Task objective: Track down every line below that holds "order" and copy it.

Given entries:
-- Opening Marker --

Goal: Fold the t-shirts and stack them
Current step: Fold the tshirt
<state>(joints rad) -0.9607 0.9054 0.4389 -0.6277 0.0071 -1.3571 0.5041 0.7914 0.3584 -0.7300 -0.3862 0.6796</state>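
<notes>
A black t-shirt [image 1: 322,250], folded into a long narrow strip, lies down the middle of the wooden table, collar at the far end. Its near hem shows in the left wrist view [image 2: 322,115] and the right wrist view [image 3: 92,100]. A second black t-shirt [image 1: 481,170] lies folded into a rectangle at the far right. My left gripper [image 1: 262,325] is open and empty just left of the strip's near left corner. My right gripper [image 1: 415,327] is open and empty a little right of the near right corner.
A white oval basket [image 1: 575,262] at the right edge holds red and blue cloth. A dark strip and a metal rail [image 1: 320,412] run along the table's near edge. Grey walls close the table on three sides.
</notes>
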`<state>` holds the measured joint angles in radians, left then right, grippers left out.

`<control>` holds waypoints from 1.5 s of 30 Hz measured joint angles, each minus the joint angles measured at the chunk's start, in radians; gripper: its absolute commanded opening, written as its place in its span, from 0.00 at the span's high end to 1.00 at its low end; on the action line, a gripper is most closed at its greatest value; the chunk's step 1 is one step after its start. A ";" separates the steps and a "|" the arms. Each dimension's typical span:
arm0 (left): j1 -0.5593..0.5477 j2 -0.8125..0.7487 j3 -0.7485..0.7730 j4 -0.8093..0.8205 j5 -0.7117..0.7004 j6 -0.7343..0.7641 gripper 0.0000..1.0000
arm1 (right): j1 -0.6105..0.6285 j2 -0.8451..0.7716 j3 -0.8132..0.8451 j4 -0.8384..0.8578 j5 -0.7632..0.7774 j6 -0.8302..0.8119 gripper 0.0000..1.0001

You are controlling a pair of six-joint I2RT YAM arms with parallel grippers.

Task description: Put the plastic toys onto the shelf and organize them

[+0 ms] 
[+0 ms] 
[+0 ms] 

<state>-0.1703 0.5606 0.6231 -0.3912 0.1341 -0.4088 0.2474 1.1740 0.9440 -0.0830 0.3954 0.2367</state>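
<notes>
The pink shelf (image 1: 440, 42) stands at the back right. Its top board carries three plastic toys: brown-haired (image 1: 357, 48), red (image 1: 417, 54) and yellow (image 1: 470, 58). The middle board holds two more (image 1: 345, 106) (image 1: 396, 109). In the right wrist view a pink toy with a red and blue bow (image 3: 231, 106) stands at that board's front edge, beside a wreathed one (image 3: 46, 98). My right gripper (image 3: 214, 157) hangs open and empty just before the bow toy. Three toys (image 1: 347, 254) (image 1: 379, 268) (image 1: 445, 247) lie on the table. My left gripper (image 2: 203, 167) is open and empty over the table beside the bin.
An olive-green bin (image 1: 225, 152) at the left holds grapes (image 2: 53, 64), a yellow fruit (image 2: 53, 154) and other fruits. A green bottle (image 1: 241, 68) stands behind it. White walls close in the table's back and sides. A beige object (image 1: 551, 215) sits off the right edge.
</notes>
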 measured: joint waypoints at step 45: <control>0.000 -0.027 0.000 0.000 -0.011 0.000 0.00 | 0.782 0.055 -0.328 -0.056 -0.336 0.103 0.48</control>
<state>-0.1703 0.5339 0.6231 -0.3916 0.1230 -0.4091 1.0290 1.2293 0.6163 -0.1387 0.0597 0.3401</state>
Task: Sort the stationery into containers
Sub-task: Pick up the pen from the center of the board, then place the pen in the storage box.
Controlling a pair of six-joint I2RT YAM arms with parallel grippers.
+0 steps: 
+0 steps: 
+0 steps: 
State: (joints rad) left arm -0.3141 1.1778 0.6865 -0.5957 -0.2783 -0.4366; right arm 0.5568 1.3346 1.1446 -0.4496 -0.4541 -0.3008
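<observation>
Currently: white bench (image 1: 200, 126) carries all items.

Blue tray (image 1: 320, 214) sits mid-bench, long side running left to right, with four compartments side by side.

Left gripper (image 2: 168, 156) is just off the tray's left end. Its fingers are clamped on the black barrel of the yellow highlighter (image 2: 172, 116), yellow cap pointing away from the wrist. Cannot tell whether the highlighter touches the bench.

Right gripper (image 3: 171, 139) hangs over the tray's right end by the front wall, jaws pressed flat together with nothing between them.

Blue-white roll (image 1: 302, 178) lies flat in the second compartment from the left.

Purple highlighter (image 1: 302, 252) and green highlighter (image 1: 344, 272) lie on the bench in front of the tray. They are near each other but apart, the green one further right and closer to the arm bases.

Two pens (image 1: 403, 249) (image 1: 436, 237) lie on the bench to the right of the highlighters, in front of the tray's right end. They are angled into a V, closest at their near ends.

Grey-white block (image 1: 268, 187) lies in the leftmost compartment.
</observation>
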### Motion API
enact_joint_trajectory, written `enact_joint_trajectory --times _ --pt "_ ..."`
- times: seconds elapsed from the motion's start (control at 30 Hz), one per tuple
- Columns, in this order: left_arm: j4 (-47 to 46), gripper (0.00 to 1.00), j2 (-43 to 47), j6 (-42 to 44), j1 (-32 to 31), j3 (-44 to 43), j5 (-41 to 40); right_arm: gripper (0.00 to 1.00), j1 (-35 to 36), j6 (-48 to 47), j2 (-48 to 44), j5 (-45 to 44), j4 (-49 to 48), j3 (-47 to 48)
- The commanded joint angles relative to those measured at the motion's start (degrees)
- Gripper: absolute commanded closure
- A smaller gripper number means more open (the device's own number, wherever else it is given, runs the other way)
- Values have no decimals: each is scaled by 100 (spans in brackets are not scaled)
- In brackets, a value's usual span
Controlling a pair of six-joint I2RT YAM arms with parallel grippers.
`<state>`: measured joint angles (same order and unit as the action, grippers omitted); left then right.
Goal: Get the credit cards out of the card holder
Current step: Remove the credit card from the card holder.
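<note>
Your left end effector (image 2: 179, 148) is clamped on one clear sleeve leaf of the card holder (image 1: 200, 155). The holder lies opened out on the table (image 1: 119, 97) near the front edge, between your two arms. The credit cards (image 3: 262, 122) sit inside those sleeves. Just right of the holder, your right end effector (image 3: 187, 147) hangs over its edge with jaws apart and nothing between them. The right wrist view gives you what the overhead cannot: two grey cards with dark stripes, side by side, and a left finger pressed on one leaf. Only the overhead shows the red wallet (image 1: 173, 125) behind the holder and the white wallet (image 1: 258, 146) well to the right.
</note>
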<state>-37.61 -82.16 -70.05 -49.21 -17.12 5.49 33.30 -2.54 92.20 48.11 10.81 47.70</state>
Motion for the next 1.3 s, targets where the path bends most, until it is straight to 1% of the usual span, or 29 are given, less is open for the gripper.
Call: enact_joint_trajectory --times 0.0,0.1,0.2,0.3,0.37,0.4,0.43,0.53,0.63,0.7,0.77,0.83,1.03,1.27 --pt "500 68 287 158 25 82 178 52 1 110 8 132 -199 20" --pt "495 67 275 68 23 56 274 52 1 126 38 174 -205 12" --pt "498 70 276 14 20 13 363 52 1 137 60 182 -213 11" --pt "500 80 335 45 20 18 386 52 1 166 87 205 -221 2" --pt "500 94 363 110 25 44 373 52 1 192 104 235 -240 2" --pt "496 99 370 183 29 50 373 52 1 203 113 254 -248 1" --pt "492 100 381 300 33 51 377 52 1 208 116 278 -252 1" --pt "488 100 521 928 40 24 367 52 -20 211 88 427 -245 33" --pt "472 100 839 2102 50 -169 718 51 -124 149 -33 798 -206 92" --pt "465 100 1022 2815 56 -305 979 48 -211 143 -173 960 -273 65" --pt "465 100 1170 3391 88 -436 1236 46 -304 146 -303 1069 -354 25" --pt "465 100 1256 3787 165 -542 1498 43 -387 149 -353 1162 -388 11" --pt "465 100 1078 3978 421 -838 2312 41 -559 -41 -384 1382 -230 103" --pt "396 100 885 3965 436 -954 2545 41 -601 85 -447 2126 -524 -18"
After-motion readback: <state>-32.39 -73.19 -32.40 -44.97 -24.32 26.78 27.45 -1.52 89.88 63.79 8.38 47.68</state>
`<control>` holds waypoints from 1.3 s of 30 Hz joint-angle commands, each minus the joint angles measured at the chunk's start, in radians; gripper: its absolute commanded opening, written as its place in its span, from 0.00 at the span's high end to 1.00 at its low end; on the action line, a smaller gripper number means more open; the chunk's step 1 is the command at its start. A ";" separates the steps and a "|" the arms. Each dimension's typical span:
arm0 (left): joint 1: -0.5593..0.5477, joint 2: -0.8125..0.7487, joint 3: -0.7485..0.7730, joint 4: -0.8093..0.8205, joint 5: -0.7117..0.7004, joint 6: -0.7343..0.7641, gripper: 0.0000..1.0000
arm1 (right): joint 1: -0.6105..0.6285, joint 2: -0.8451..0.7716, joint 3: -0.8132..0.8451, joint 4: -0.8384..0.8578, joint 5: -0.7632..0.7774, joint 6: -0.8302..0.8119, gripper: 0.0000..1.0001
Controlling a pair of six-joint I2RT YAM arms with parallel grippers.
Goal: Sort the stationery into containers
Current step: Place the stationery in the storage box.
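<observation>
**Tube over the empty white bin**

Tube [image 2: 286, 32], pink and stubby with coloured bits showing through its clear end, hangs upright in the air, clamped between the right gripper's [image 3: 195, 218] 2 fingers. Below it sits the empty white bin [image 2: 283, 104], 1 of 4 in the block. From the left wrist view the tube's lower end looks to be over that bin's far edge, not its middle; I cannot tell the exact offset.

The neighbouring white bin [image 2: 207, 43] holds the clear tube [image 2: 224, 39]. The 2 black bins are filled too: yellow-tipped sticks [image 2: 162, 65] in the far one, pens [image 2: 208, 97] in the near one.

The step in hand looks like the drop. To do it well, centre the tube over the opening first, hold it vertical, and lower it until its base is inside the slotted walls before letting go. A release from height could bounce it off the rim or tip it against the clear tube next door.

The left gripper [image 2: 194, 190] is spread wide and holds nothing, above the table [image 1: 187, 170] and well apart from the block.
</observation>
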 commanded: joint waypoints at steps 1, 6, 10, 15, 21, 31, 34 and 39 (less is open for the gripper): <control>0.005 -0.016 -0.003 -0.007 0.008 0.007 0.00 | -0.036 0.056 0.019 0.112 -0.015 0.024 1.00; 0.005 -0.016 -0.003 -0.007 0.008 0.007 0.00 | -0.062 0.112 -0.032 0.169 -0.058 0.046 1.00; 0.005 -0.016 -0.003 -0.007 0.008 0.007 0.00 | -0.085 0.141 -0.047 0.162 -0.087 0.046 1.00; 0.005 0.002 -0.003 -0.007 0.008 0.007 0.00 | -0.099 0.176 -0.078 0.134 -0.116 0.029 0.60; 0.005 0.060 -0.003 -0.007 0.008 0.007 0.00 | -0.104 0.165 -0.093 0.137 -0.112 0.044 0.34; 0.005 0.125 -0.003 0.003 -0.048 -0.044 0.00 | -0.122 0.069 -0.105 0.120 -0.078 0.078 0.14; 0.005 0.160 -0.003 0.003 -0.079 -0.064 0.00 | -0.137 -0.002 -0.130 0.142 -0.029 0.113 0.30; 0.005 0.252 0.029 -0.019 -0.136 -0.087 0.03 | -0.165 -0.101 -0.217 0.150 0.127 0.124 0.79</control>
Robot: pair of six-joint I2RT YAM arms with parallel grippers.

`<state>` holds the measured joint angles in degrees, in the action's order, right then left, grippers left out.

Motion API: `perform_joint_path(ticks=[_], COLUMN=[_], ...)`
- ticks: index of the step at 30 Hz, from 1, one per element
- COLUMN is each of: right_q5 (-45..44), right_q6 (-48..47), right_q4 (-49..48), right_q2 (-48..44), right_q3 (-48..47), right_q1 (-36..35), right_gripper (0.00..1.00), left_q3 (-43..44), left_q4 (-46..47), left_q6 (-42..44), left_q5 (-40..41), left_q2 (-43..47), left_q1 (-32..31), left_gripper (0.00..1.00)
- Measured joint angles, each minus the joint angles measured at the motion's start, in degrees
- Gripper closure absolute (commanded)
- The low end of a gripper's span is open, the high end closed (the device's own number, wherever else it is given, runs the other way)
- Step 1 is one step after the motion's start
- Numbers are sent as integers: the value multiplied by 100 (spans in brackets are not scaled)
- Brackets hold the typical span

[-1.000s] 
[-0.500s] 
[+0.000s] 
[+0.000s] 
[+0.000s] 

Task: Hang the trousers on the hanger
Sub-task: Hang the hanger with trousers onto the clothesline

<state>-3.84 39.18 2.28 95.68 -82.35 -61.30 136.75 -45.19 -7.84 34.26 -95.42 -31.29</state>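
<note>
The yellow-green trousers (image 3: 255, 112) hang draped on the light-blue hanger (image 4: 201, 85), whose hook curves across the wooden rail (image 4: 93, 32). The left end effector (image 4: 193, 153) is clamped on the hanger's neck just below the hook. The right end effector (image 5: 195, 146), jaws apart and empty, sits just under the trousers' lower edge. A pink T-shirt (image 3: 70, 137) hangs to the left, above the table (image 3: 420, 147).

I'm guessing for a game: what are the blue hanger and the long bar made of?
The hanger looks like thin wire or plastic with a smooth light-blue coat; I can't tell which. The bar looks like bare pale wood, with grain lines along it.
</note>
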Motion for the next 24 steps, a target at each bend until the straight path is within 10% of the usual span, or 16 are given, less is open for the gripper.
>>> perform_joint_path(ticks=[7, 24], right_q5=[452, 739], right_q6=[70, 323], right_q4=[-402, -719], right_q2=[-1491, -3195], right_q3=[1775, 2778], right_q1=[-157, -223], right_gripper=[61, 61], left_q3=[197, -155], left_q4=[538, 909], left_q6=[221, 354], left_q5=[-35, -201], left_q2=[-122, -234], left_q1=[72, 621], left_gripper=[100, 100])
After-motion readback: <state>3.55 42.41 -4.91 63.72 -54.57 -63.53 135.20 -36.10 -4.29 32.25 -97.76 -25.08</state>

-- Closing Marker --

Answer section:
- Columns, in this order: left_arm: j4 (-47 to 46), gripper (0.00 to 1.00), j2 (-43 to 47), j6 (-42 to 44), j1 (-32 to 31), j3 (-44 to 43), j5 (-41 to 40); right_arm: gripper (0.00 to 1.00), j1 (-35 to 36), j6 (-48 to 47), j2 (-48 to 44), j5 (-45 to 44), j4 (-49 to 48), j3 (-47 to 48)
`<state>`: measured joint angles (same order and unit as the action, grippers omitted); left then right.
`<state>` holds the measured joint angles in degrees, in the action's order, right then left, grippers left out.

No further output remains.